Number 3, though three storeys high, is not a particularly large house – the floor area comes in at about 83sq m (893sq ft).

Inside, Cosgrove renovated from the bottom up, installing underfloor heating, opening up rooms to one another and creating a space suitable for a singleton, albeit one that could easily accommodate a guest or two, as well as a home office. Open-plan living on each floor makes it a flexible home, but the outstanding feature is the colour scheme, which starts with the standout front door and the blue stripe across the front facade above pavement level.

Jigsaw vinyl

The hallway is floored in multicolour jigsaw vinyl, a remnant from a creche renovation.

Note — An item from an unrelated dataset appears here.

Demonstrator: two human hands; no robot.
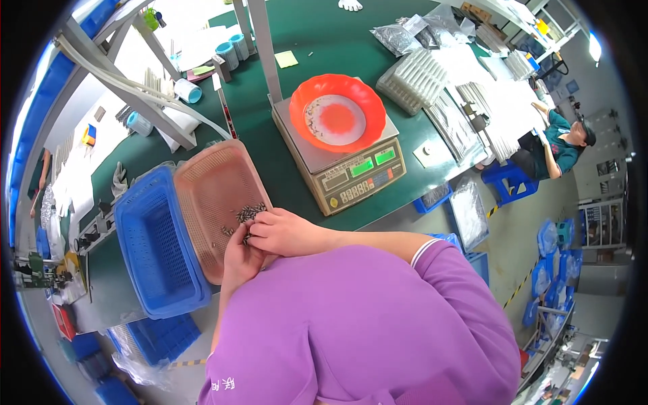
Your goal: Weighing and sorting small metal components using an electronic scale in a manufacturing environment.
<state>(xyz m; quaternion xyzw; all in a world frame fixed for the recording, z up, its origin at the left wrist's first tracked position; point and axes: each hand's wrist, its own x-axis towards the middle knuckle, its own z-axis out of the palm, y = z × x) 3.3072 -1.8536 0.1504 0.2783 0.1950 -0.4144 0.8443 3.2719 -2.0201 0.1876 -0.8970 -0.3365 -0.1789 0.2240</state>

But it’s in the kitchen cum diningroom that Cosgrove let rip, with its lime green and candy pink units. “I had a big argument with the kitchen guys. They tried to tell me that smudge green is a colour.” She wasn’t having it in her kitchen, nor would she tolerate any shade of fashionable grey. “I have no tiles because I couldn’t find anything bright enough,” she says.

The ground floor is taken up with the kitchen/dining space, and there is also a utility room and a shower room at this level. The first floor is given over to a large livingroom with views over St Peter’s Square and access to a balcony.

The top floor is given over to a bedroom suite, complete with a dressing area, bathroom and reading corner.

Cosgrove has loved reinventing the house but Dublin is calling her back. The death of her grandson, Aife's only child, a year ago was a fresh blow. She's keen to be back in the city among her remaining family and friends, and to be back within a bus ride of the National Concert Hall. "I'm a city person and it's time to go back to the city, if I can," she says. She's put the house on the market with local agents Keane Auctioneers, where Edel Keane is handling viewings. The asking price is €315,000. In the meantime, this year's opera festival is in full swing and she's going to enjoy every minute.